I will turn it over to Rahul to start with our patient case…

A 2 yo Asian M presents with difficulty feeding. He has a history of epilepsy and recently was switched to Valproic Acid for seizure control as well as OTC deficiency diagnosed at birth. He has had a 3-day history of URI, cough, which now progressed to this difficulty feeding. His parents state he was initially very fussy however in the past few hours he has been more sleepy. He has not had any fevers. They have noticed that while he is sleeping he has been breathing “fast.” Prior to arrival at the emergency room, he was noted to have a large non-bloody, non-bilious emesis. Upon transfer to the trauma bay, the patient suddenly has a seizure.
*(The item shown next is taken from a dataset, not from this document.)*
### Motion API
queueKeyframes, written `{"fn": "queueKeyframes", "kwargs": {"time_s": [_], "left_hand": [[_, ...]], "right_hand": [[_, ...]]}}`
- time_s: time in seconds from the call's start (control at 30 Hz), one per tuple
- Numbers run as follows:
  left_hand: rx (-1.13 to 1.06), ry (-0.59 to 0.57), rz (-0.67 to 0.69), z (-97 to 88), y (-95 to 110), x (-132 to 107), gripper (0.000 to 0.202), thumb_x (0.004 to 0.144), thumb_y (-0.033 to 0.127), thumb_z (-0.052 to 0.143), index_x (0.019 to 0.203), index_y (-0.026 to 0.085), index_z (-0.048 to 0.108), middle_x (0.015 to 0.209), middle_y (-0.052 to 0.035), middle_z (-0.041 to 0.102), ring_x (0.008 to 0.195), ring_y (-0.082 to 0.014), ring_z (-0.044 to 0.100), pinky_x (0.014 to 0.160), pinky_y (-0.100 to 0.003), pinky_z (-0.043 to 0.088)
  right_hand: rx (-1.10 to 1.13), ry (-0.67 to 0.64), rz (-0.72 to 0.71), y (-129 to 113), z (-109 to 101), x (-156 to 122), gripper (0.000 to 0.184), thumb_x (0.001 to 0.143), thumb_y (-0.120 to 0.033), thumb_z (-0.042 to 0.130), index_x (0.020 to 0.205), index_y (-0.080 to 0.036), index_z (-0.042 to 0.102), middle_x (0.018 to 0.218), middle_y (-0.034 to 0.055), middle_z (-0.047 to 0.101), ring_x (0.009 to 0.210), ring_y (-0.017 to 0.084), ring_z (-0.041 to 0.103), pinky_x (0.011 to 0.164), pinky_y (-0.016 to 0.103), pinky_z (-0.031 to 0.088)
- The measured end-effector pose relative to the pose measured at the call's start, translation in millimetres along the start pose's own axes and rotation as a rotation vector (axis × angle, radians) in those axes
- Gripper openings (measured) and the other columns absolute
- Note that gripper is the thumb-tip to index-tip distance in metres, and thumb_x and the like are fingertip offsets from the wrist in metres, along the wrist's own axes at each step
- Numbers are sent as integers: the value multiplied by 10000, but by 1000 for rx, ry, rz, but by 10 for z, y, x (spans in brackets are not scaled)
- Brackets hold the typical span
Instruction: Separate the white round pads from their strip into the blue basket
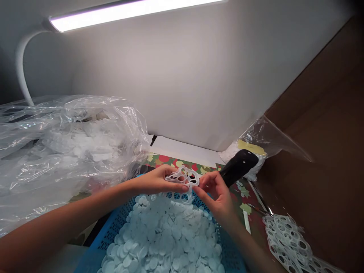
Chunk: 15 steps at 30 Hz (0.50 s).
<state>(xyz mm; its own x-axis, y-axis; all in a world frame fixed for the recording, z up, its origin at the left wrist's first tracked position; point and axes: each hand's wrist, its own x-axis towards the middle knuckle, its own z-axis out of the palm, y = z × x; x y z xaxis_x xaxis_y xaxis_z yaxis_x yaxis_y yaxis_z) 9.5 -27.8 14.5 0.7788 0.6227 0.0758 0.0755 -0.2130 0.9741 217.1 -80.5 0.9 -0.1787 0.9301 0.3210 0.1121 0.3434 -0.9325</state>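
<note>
Held over a blue plastic basket (106,237) is a white sheet with round holes (186,175). My left hand (160,180) grips its left side, thumb below and fingers behind. At its right edge, my right hand (214,191) has thumb and fingertips pinched together; whether they hold the sheet's rim or a small piece cannot be made out. Many flat white discs (167,235) fill the basket below both hands. A black handle-like object (240,165) lies just behind my right hand, partly covered by it.
Left of the basket lies a large clear plastic bag (93,140) with white pieces inside. More holed white sheets (290,242) are heaped at the right. A smaller clear bag (256,148) stands by the wall. A lit lamp (136,13) hangs above the patterned tablecloth (167,161).
</note>
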Motion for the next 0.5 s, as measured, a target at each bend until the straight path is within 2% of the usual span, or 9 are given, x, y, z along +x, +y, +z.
{"fn": "queueKeyframes", "kwargs": {"time_s": [0.07, 0.1, 0.17, 0.27, 0.5], "left_hand": [[17, 27, 3, -1, -6, 4, 286, 802, 417, 620, 754, 137, 584, 623, 39, 426, 551, -76, 361, 501, -211, 255], [22, 35, 2, -1, -5, 5, 285, 802, 418, 620, 756, 138, 585, 624, 38, 433, 553, -77, 367, 503, -210, 259], [31, 39, 3, 3, 4, 5, 281, 804, 415, 619, 761, 138, 591, 629, 33, 444, 562, -80, 380, 507, -209, 271], [41, 0, 13, 12, 19, 1, 275, 807, 407, 617, 766, 136, 603, 623, 33, 436, 559, -80, 374, 494, -204, 268], [-26, -116, -4, 1, 20, -15, 201, 821, 336, 602, 808, 136, 586, 617, 43, 428, 534, -70, 365, 469, -186, 280]], "right_hand": [[-96, 105, -57, -4, 6, -17, 252, 818, -268, 660, 764, -211, 421, 722, -50, 408, 626, 87, 402, 555, 188, 352], [-145, 114, -72, -6, 7, -28, 253, 829, -273, 643, 742, -207, 415, 705, -50, 393, 608, 88, 382, 536, 192, 336], [-227, 52, -87, -14, 8, -49, 244, 858, -281, 599, 710, -199, 423, 671, -47, 387, 586, 92, 366, 518, 205, 317], [-298, -109, -92, -26, 18, -67, 224, 866, -285, 585, 702, -193, 463, 638, -45, 422, 569, 95, 375, 518, 216, 316], [-227, -230, -99, -55, 0, -56, 204, 890, -271, 551, 718, -192, 474, 678, -39, 471, 599, 93, 428, 563, 210, 360]]}}
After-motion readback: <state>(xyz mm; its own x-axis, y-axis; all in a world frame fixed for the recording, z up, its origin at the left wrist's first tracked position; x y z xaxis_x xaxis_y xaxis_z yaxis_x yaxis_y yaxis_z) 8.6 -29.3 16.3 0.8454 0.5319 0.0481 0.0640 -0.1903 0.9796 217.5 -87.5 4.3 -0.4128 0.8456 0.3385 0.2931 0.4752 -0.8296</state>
A quick POC glucose is normal. His care is escalated & diagnostic workup is initiated.

Pradip, our case had two key elements in his history, namely the h/o OTC deficiency & VPA use, which place him, particularly at high risk to have hyperammonemia. As this is our topic of discussion today, would you mind starting with a general background & definition of hyperammonemia?
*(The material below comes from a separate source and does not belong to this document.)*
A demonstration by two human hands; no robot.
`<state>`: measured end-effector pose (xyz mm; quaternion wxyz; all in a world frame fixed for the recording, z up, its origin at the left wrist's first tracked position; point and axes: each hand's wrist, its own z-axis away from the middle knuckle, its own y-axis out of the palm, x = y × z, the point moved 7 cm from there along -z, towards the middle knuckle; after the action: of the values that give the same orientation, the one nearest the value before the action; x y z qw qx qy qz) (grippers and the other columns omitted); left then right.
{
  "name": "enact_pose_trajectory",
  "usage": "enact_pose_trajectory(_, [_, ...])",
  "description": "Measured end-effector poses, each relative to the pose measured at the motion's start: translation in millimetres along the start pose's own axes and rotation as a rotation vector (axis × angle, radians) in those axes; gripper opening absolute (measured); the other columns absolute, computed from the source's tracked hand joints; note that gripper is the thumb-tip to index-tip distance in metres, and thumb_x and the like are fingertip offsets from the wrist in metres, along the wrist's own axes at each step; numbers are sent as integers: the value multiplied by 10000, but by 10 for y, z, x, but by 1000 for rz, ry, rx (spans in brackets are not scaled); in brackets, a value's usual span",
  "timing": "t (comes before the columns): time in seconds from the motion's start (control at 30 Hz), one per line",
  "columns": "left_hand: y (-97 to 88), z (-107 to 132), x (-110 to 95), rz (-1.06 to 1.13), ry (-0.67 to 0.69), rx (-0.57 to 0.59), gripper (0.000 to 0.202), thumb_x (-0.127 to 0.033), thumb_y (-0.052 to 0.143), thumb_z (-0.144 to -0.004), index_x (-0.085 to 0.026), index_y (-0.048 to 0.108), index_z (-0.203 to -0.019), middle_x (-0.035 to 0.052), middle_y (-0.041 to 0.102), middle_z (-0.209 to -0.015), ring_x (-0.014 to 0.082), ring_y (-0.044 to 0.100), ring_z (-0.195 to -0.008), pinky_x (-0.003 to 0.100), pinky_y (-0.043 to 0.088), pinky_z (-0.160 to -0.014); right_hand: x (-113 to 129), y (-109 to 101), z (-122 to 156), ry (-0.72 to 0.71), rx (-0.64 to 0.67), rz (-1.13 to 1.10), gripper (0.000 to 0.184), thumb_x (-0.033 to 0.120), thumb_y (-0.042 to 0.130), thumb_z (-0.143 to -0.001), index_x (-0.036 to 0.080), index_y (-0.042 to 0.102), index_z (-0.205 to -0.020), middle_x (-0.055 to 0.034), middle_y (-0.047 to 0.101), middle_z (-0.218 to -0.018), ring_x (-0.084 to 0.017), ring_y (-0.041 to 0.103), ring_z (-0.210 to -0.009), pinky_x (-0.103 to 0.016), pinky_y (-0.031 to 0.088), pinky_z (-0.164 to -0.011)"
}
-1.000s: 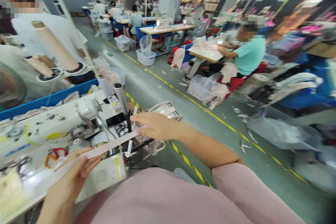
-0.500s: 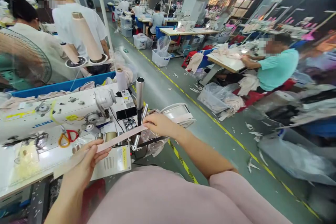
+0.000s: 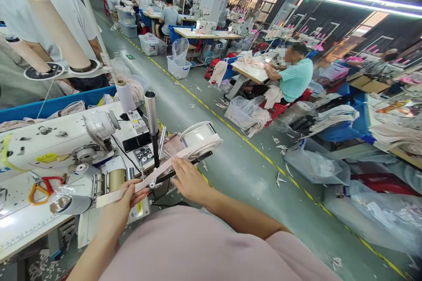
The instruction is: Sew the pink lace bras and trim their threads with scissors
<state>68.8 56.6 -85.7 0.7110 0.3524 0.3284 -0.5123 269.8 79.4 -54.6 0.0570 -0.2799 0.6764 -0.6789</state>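
Observation:
A pale pink strip of elastic or tape (image 3: pixel 158 171) slants up from lower left towards a white reel (image 3: pixel 198 134) at the machine's right end. My left hand (image 3: pixel 123 206) pinches it near its loose end, which sticks out to the left past the thumb. Just below the reel, my right hand (image 3: pixel 191 180) has its fingertips closed on the same strip. Between the hands the strip passes in front of a metal post (image 3: pixel 151 114) and some thin rods. Behind my left hand are the sewing machine's (image 3: pixel 62 140) metal rollers (image 3: pixel 117 180).
Orange-and-red-handled scissors (image 3: pixel 46 189) lie on the machine bed. Thread cones (image 3: pixel 52 26) stand at the upper left, before a co-worker in white (image 3: pixel 62 4). A co-worker in turquoise (image 3: pixel 296 79) sits across the aisle. Plastic bins (image 3: pixel 316 162) and scraps line the floor.
My view has swung right. My right hand has moved down relative to the reel, and my left hand has shifted right along the machine. Less loose strip hangs past my left hand.

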Motion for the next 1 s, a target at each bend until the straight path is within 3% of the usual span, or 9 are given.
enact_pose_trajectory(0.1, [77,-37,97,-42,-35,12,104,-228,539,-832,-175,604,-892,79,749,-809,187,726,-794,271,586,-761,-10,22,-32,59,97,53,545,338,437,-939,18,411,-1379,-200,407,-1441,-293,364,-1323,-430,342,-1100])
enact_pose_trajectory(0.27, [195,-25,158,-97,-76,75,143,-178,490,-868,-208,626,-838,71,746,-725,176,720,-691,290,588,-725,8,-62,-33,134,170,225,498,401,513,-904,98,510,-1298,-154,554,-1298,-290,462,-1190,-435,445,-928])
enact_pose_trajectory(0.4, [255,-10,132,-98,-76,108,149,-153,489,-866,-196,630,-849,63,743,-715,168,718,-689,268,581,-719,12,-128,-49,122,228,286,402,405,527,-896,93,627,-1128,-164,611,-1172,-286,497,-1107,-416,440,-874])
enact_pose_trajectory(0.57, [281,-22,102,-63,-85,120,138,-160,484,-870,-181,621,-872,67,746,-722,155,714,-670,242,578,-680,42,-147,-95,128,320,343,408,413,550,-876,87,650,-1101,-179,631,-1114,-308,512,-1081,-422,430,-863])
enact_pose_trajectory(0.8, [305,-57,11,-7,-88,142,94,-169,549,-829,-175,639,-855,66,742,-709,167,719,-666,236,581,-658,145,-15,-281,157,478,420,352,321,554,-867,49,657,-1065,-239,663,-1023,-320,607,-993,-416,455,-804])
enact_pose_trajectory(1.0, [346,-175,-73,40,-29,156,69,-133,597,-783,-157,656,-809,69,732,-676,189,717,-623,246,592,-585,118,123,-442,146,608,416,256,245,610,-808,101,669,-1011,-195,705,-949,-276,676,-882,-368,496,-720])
Sure, this is a classic case of not only hyperammonemia but also a metabolic crisis in this case related to a urea cycle defect.

As background, the urea cycle is the metabolic pathway that transforms nitrogen to urea for excretion from the body. We get nitrogen sources from a few areas in the body:

  • from peripheral (muscle)
  • enteral sources (protein ingestion)

The urea cycle occurs in the liver and once the ammonia is converted to urea in the hepatocyte, it is excreted into the kidney as urea. We will dive into this deeper soon, however, pathologies that impair adequate hepatocyte function, can impair the urea cycle and thus lead to hyperammonemia.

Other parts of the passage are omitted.